A rigid deformation has the form

\boldsymbol{\varphi}(\mathbf{X}) = \mathbf{X}_1 + \boldsymbol{Q}\bullet[\mathbf{X}-\mathbf{X}_0]

where \textstyle \mathbf{X}_0, \mathbf{X}_1 are fixed material points and \textstyle \boldsymbol{Q} is an orthogonal (rotation) tensor.

Therefore

\boldsymbol{F} = \boldsymbol{Q}

and

\boldsymbol{\nabla}\mathbf{u} = \boldsymbol{Q} - \boldsymbol{1} .

The strain tensors in this case are given by

\boldsymbol{E} = 0

but

\boldsymbol{\epsilon} = \cfrac{1}{2}(\boldsymbol{Q}+\boldsymbol{Q}^T)-\boldsymbol{1} .

Hence the infinitesimal strain tensor does not measure the correct strain when there are large rotations though the finite strain tensor can.

[edit] Rigid Displacement

Rigid displacements involve motions in which there are no strains.

Properties of rigid displacement fields

If \textstyle \mathbf{u} is a rigid displacement field, then the strain field corresponding to \textstyle \mathbf{u} is zero.

[edit] Finite Rigid Displacement

If the displacement is rigid we have

\begin{align} \mathbf{u}(\mathbf{X}) &= \mathbf{X}_1 + \boldsymbol{\nabla}\mathbf{u}\bullet[\mathbf{X}-\mathbf{X}_0] + \boldsymbol{1}[\mathbf{X}-\mathbf{X}_0] - \mathbf{X} \\ & = (\mathbf{X}_1-\mathbf{X}_0) + \boldsymbol{\nabla}\mathbf{u}\bullet[\mathbf{X}-\mathbf{X}_0] \\ &= \mathbf{u}_0 + \boldsymbol{\nabla}\mathbf{u}\bullet[\mathbf{X}-\mathbf{X}_0] \end{align}

[edit] Infinitesimal Rigid Displacement

An infinitesimal rigid displacement is given by

\mathbf{u}(\mathbf{X}) = \mathbf{u}_0 + \boldsymbol{W}\bullet[\mathbf{X}-\mathbf{X}_0]

where \textstyle \boldsymbol{W} is a skew tensor.

[edit] Rigid body displacement field

Show that, for a rigid body motion with infinitesimal rotations, the displacement field \mathbf{u}(\mathbf{x}) for can be expressed as

\mathbf{u}(\mathbf{x}) = \mathbf{c} + \boldsymbol{\omega}\cdot\mathbf{x}

where \mathbf{c} is a constant vector and \boldsymbol{\omega} is the infinitesimal rotation tensor.

Proof:

Note that for a rigid body motion, the strain \boldsymbol{\varepsilon} is zero.
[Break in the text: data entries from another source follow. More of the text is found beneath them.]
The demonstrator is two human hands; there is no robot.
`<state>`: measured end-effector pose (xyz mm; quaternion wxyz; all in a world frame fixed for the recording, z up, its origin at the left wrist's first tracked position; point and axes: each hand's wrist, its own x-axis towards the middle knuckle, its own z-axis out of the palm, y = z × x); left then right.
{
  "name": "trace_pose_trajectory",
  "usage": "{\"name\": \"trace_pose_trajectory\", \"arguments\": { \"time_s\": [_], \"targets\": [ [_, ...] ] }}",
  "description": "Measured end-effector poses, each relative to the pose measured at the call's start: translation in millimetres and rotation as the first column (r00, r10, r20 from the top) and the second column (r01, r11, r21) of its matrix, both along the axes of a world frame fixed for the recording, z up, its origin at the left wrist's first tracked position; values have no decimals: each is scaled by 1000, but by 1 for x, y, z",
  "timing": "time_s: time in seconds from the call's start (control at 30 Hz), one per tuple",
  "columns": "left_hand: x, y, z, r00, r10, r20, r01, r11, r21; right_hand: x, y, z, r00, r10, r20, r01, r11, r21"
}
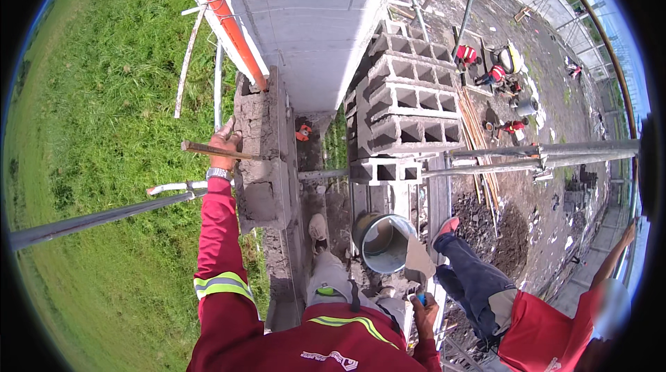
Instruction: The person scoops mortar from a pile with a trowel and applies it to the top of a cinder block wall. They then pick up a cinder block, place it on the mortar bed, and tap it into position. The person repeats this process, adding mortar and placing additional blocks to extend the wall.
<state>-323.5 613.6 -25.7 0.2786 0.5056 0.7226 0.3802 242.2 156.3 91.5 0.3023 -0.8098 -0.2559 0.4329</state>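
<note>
My left hand (225,144) rests against the side of a mortar-coated block (260,157) at the top of a wall, and holds a thin wooden stick (208,150) that lies level across it. A watch sits on that wrist, above a red sleeve with reflective bands. My right hand (423,311) grips the blue handle of a trowel (418,261), its blade pointing up beside a metal bucket (381,241) holding grey mortar.
A stack of hollow concrete blocks (406,105) stands on the scaffold platform. A co-worker in red top and dark trousers (499,303) sits at lower right. Scaffold pipes (541,153) cross left and right. An orange pipe (225,18) runs up the wall. Grass lies far below at left, more workers on the ground at right.
</note>
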Motion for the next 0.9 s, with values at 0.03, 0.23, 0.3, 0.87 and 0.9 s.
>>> {"name": "trace_pose_trajectory", "arguments": {
  "time_s": [0.03, 0.23, 0.3, 0.87, 0.9],
  "targets": [
    [-7, 6, -4, 994, -30, 108, 32, 999, -19, 2, -16, -5, 994, -39, 104, 55, 987, -152],
    [-30, 20, -8, 905, -146, 399, 190, 979, -74, 9, -82, -23, 982, -36, 188, 81, 969, -235],
    [-36, 11, -1, 917, -52, 396, 142, 969, -201, 17, -102, -25, 986, 29, 166, 11, 972, -236],
    [367, -226, 47, 914, -368, -172, 391, 911, 129, 120, -321, -67, 823, -450, 347, 524, 837, -157],
    [393, -224, 35, 819, -534, -209, 561, 823, 94, 119, -330, -68, 799, -500, 335, 575, 799, -177]
  ]
}}
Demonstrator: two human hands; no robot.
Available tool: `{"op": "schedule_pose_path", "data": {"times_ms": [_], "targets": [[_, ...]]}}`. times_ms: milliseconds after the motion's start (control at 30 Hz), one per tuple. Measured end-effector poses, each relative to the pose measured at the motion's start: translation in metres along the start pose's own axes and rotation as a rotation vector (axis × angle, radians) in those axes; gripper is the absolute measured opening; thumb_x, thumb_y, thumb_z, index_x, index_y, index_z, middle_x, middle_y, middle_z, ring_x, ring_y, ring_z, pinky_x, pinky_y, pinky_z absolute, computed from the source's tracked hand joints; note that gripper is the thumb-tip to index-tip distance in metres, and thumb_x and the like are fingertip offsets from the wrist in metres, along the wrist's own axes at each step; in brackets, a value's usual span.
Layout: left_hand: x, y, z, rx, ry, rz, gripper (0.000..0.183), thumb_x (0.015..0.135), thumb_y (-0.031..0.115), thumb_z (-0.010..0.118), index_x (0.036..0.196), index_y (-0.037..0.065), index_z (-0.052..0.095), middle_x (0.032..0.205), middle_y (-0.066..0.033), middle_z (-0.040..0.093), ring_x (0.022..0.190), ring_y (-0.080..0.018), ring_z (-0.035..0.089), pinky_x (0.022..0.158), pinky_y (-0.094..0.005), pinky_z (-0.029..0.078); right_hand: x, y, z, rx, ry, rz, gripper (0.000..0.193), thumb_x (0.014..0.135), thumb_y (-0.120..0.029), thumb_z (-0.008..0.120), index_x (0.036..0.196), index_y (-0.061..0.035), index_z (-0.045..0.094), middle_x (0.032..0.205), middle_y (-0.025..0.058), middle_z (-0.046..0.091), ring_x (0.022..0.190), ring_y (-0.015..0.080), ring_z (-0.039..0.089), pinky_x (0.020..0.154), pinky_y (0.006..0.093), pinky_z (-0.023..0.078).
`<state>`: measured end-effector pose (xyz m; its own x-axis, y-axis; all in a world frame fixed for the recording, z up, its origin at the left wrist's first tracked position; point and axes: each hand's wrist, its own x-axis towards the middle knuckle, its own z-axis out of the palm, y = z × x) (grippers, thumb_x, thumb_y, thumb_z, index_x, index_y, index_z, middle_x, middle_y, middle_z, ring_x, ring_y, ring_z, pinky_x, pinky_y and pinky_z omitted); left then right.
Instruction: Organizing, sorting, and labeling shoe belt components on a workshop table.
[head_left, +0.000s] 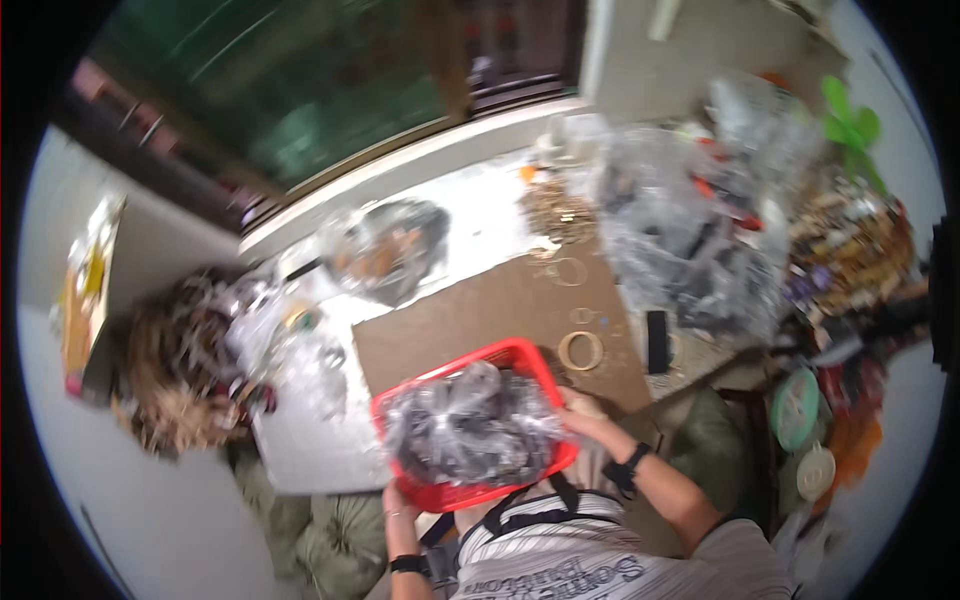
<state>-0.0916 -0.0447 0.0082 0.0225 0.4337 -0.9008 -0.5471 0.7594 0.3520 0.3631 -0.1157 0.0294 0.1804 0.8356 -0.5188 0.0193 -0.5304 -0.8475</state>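
Observation:
A red plastic basket [522, 352] is held in front of my body, tilted a little, over the near edge of the table. Clear plastic bags [468, 425] with dark contents fill it; what is inside them I cannot make out. My right hand [582, 414] grips the basket's right side. At the lower left corner, my left hand [398, 501] holds the rim, its fingers partly hidden by the basket. Beyond the basket lies a brown board [460, 318], with a tan ring [580, 350] near its right end.
On the table are a clear bag with orange-brown pieces [385, 250], a heap of clear bags [680, 220], a dark flat rectangle [658, 342] and bundles of brown strands [190, 340]. Green sacks [340, 540] sit below. A green fan [850, 125] stands at the right.

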Motion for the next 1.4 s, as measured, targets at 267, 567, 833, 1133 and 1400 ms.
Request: {"op": "schedule_pose_path", "data": {"times_ms": [267, 567, 833, 1133, 1400], "targets": [[-0.038, -0.028, 0.015, 0.031, 0.226, 0.170, 0.030, 0.093, 0.021, 0.059, 0.118, 0.005, 0.065, 0.108, -0.0083, 0.071, 0.098, -0.0240, 0.068, 0.085, -0.0391, 0.054, -0.008, 0.011, -0.025, -0.445, -0.166, 0.293, 0.040, 0.095, -0.037, 0.060, 0.116, -0.0033, 0.063, 0.090, 0.0092, 0.070, 0.078, 0.0166, 0.064, 0.071, 0.0327, 0.051], [-0.037, 0.022, 0.031, -0.007, 0.088, 0.097, 0.014, 0.094, 0.014, 0.056, 0.096, 0.004, 0.065, 0.076, -0.0032, 0.065, 0.063, -0.0155, 0.059, 0.065, -0.0319, 0.051, 0.011, -0.070, -0.029, -0.410, -0.111, 0.267, 0.038, 0.095, -0.037, 0.057, 0.096, -0.0012, 0.068, 0.081, 0.0106, 0.069, 0.076, 0.0201, 0.064, 0.071, 0.0355, 0.049], [-0.055, 0.024, 0.051, 0.150, 0.124, 0.203, 0.024, 0.091, 0.009, 0.061, 0.113, 0.001, 0.065, 0.091, -0.0046, 0.069, 0.077, -0.0118, 0.063, 0.071, -0.0278, 0.051, 0.025, -0.126, -0.033, -0.545, -0.205, 0.369, 0.037, 0.091, -0.037, 0.058, 0.091, -0.0014, 0.069, 0.080, 0.0150, 0.070, 0.076, 0.0270, 0.068, 0.071, 0.0399, 0.051], [-0.030, 0.021, 0.037, 0.768, 0.250, 0.462, 0.037, 0.093, 0.012, 0.066, 0.128, 0.006, 0.058, 0.081, -0.0011, 0.062, 0.064, -0.0091, 0.059, 0.051, -0.0249, 0.050, 0.189, -0.293, 0.043, -0.634, -0.063, -0.454, 0.049, 0.088, -0.020, 0.064, 0.132, -0.0042, 0.052, 0.119, 0.0180, 0.056, 0.107, 0.0378, 0.059, 0.091, 0.0418, 0.048], [-0.058, 0.148, 0.171, 1.249, 0.424, 0.975, 0.045, 0.089, 0.013, 0.066, 0.131, 0.000, 0.055, 0.120, -0.0210, 0.056, 0.112, -0.0396, 0.055, 0.101, -0.0441, 0.042, 0.377, -0.288, 0.141, -1.205, 0.100, -0.543, 0.058, 0.075, -0.014, 0.075, 0.129, -0.0104, 0.054, 0.126, 0.0209, 0.053, 0.118, 0.0323, 0.053, 0.096, 0.0461, 0.045]]}}
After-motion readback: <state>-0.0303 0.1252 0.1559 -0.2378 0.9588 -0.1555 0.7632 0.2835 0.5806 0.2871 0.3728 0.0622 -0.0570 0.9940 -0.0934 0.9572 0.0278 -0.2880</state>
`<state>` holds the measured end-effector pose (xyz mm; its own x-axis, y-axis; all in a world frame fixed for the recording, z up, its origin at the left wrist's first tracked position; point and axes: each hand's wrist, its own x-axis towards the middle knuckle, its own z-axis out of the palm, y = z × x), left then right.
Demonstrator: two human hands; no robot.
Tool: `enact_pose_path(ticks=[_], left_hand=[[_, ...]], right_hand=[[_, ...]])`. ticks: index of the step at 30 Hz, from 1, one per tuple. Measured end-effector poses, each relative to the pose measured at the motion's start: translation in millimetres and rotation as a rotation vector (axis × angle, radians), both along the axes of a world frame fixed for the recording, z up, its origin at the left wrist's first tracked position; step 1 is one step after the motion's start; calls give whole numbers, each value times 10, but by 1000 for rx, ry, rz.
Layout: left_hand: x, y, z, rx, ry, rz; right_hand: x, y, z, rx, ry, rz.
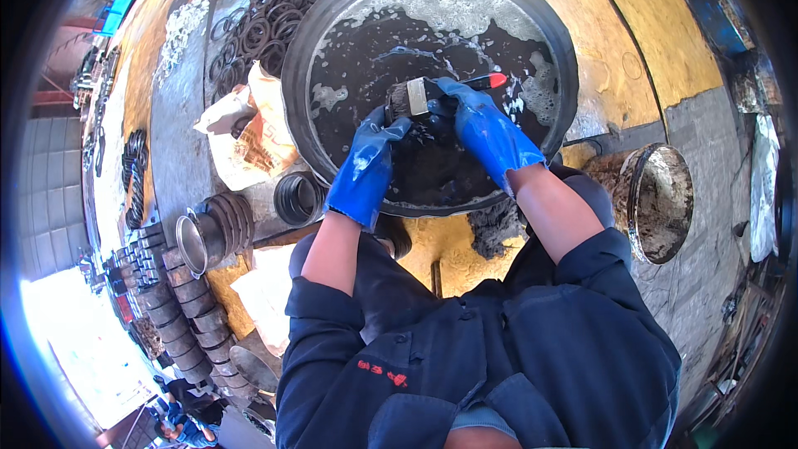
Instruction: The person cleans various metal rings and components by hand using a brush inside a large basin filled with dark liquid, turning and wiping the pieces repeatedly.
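Both my hands wear blue rubber gloves over a wide round tub (301,129) of dark, sudsy liquid (366,58). In my right hand (482,125) is a wide paintbrush (417,96) with a pale metal band, dark bristles and a red-tipped handle, which points to the right. The bristles face left, toward my left hand (371,150). That hand has its fingers curled just beside and below the bristles. Whatever those fingers hold is dark and blends with the liquid, so I cannot make it out.
Many dark rings (266,21) lie beyond the tub's left side, near a crumpled printed bag (253,137). Stacked metal rings (212,237) stand nearer on the left. A dirty bucket (657,204) lies tipped at right. Another person (187,431) shows far at lower left.
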<state>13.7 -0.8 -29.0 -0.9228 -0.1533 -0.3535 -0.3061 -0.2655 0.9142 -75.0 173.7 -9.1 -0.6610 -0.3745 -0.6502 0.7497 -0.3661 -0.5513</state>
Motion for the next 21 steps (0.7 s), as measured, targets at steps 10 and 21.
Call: enact_pose_path(ticks=[10,21], left_hand=[[88,-21,427,82,-225,-60],[209,-122,376,-811,160,-270]], right_hand=[[48,146,184,-22,285,304],[247,11,-146,337,821,839]])
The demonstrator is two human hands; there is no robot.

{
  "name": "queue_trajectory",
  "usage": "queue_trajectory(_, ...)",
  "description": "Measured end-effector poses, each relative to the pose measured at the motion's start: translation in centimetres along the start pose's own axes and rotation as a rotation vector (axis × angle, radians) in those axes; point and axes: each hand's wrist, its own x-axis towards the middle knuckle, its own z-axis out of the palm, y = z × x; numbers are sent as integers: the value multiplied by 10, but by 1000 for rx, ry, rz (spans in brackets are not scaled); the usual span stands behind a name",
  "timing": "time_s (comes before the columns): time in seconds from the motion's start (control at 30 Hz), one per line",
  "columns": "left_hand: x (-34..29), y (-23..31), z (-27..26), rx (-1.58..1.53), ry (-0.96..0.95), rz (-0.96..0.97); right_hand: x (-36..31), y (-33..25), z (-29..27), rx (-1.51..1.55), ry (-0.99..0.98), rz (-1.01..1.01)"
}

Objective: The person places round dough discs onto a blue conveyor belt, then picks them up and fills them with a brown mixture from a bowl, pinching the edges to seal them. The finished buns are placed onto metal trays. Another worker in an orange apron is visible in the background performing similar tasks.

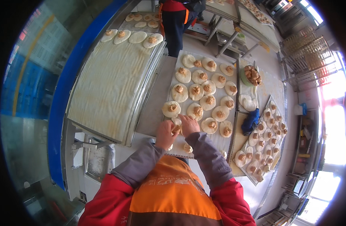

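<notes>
A filled dough round (pixel 176 121) is between my hands at the near left of a pale lined tray (pixel 227 145). My left hand (pixel 166 134) grips its left side, fingers closed near the brown filling. My right hand (pixel 189 125) bends over its right edge with the fingertips pressed down on the dough. Part of the round is hidden by my fingers. Several flat dough rounds (pixel 209 100), most topped with a lump of brown filling, lie beyond my hands. A small folded dough piece (pixel 188 148) sits below my right wrist.
At left stands a stack of lined trays (pixel 105 86), dough rounds along its far edge. To the right are a green bowl of brown filling (pixel 252 76), a blue cloth-like item (pixel 250 121) and another tray of filled rounds (pixel 266 140). A person (pixel 175 26) stands beyond the table.
</notes>
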Motion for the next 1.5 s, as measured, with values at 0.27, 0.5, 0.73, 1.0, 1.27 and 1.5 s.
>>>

Since

\boldsymbol{\nabla} \times \boldsymbol{\varepsilon} = \boldsymbol{\nabla} \boldsymbol{\theta}

we have a \boldsymbol{\theta} = constant when \boldsymbol{\varepsilon} = 0, i.e., the rotation is homogeneous.

For a homogeneous deformation, the displacement gradient is independent of \mathbf{x}, i.e.,

\boldsymbol{\nabla}\mathbf{u} = \frac{\partial \mathbf{u}}{\partial \mathbf{x}} = \boldsymbol{G}\qquad\leftarrow\qquad\text{constant} ~.

Integrating, we get

\mathbf{u}(\mathbf{x}) = \boldsymbol{G}\cdot\mathbf{x} + \mathbf{c} ~.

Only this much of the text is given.